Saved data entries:
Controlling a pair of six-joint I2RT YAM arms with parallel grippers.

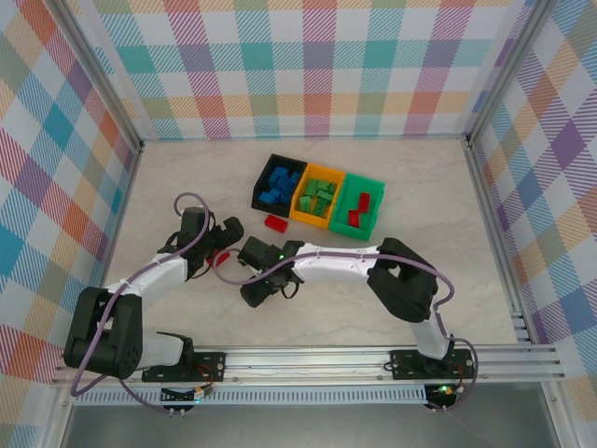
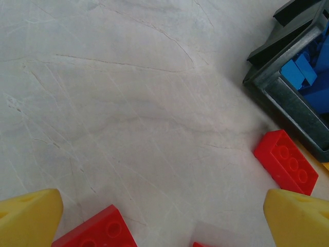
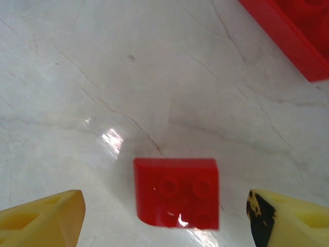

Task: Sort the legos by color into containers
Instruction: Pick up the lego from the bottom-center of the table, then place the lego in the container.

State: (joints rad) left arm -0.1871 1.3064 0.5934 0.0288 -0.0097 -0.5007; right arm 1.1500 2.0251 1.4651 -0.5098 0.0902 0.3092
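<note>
Backdrop: pastel checked walls on three sides of a pale, veined desk [image 1: 168,187].
Bins: three joined in a row at the far middle of the desk: black bin [image 1: 277,159] on the left, orange bin [image 1: 308,221] in the middle, green bin [image 1: 379,201] on the right.
Sorted so far: blue bricks [image 1: 278,184] in the black bin, green bricks [image 1: 320,198] in the orange bin, red bricks [image 1: 359,211] in the green bin.
Loose long brick: a red brick [image 1: 275,222] lies on the desk just in front of the seam between the black and orange bins; the left wrist view shows it [image 2: 286,162] beside the black bin's wall [image 2: 293,108].
Left tool [image 1: 222,245]: fingers wide apart [image 2: 164,216], gripping nothing, low over the desk with part of another red brick [image 2: 97,231] at its near edge.
Right tool [image 1: 244,273]: fingers apart [image 3: 164,211], low over the desk.
Square brick [image 3: 176,192]: red, studs up, lying between the right tool's yellow fingers [image 3: 46,216] and touching neither.
</note>
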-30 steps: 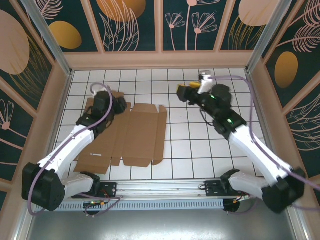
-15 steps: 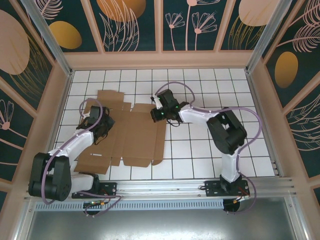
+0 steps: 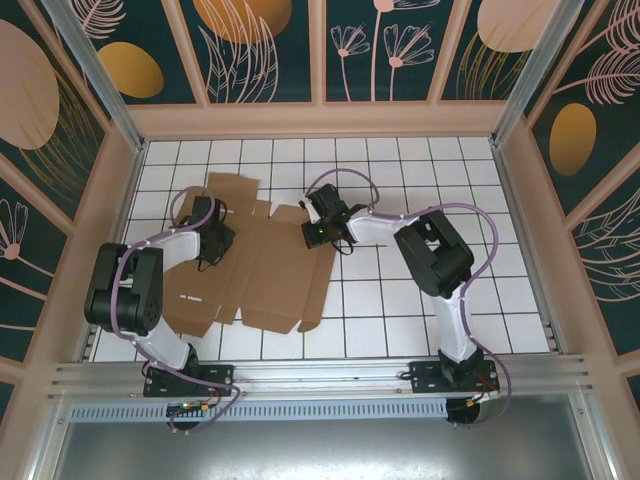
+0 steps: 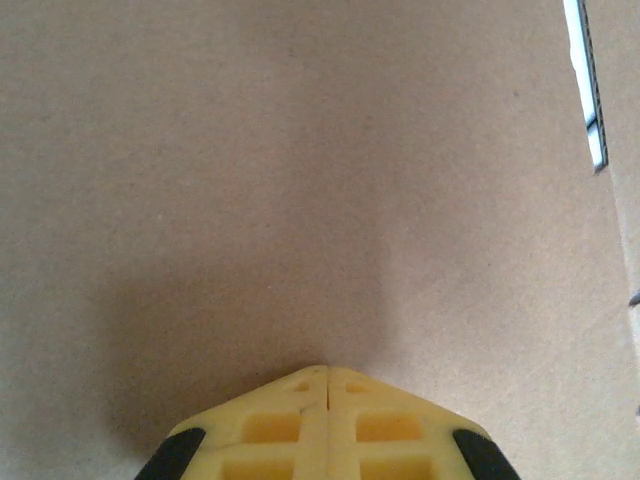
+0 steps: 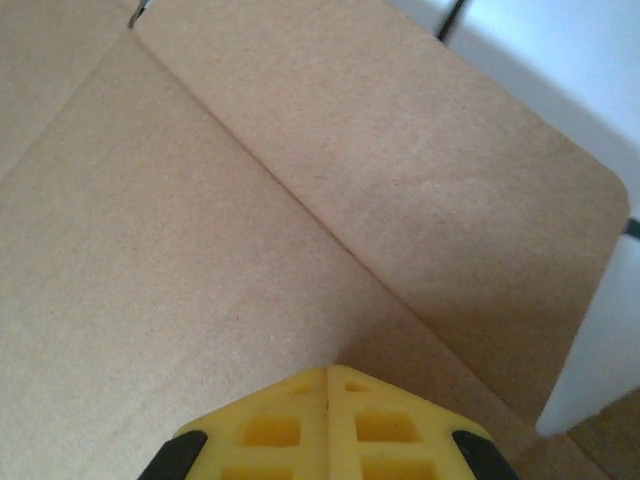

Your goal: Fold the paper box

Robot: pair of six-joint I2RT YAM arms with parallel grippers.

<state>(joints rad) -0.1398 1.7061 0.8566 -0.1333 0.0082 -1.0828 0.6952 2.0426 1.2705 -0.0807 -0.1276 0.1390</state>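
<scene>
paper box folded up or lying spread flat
Spread flat. The paper box lies as an open die-cut sheet on the tiled table, flaps out to the sides; no wall looks raised.

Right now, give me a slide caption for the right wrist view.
Shut right gripper pointing close at the unfolded paper box, beside a crease bordering its round-cornered flap.

**Left wrist view.** The left gripper (image 4: 327, 372) is cut off by the lower edge just behind its yellow tips, which are pressed together. The paper box (image 4: 300, 180) ahead of it runs past every edge, so its outline is lost.

**Right wrist view.** The right gripper (image 5: 328, 372) is cropped the same way. The cardboard ahead and to its left leaves the frame. The white table (image 5: 560, 60) ahead and to its right is blurred.

**Overhead.** Each wrist covers its own fingertips, so contact with the cardboard beneath cannot be told.
</scene>
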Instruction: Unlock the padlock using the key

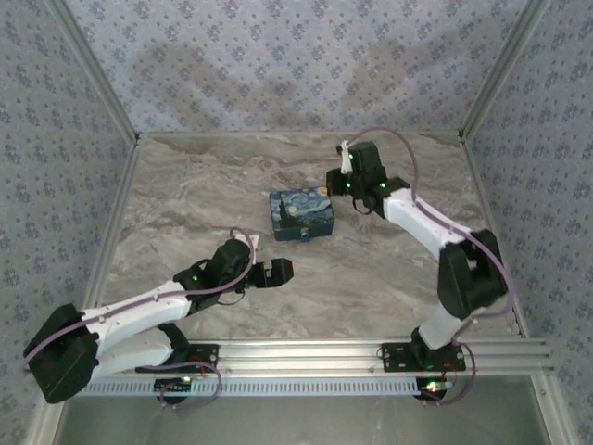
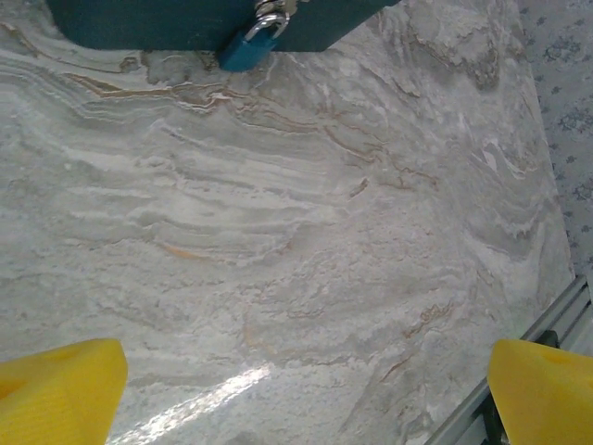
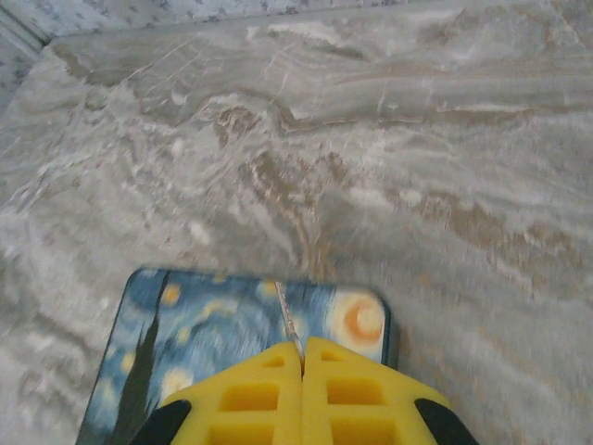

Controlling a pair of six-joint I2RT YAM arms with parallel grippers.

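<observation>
The tiny blue padlock (image 2: pixel 246 50) hangs by its silvery shackle on the front of the painted box (image 1: pixel 301 214), seen at the top edge of the left wrist view. My left gripper (image 2: pixel 306 389) is open, its yellow fingers (image 2: pixel 60 394) wide apart over bare table, a little short of the padlock. In the top view the left gripper (image 1: pixel 278 272) sits in front of the box. My right gripper (image 3: pixel 303 357) is shut on the key (image 3: pixel 291 323), whose thin silvery blade sticks out over the box lid (image 3: pixel 232 324). The right gripper (image 1: pixel 337 184) hovers by the box's right rear corner.
The marbled table (image 1: pixel 185 213) is walled by patterned panels on three sides. An aluminium rail (image 1: pixel 371 357) runs along the near edge and shows at the lower right of the left wrist view as rail (image 2: pixel 519 380).
</observation>
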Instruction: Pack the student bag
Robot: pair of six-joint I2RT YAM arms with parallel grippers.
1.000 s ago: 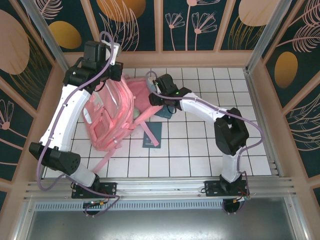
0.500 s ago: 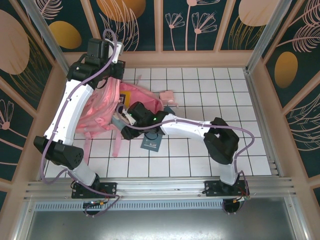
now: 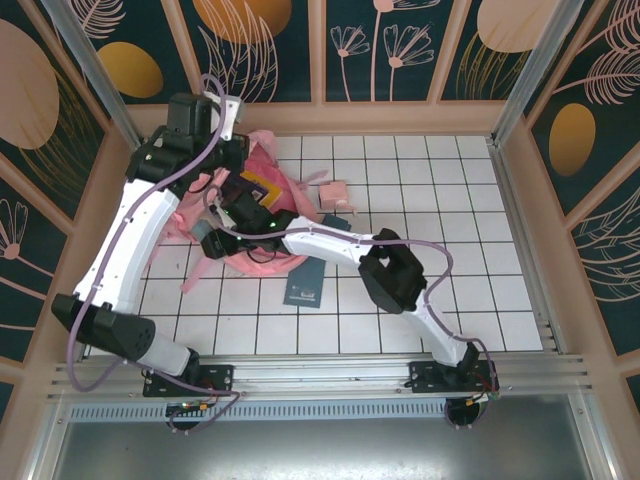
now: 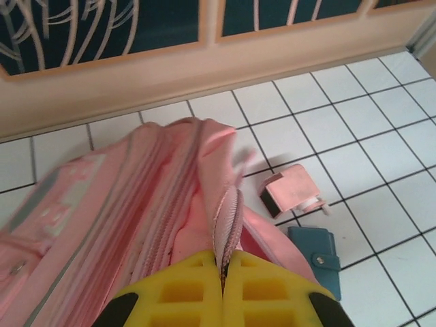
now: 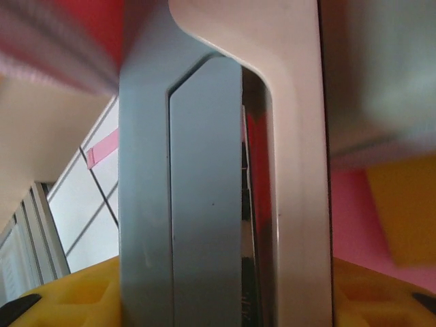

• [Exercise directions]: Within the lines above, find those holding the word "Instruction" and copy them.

• [Expected answer]:
Instruction: Pick up the lego from the bottom-center of the table, then place the lego in the container.
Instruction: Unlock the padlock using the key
Instruction: Pack the student bag

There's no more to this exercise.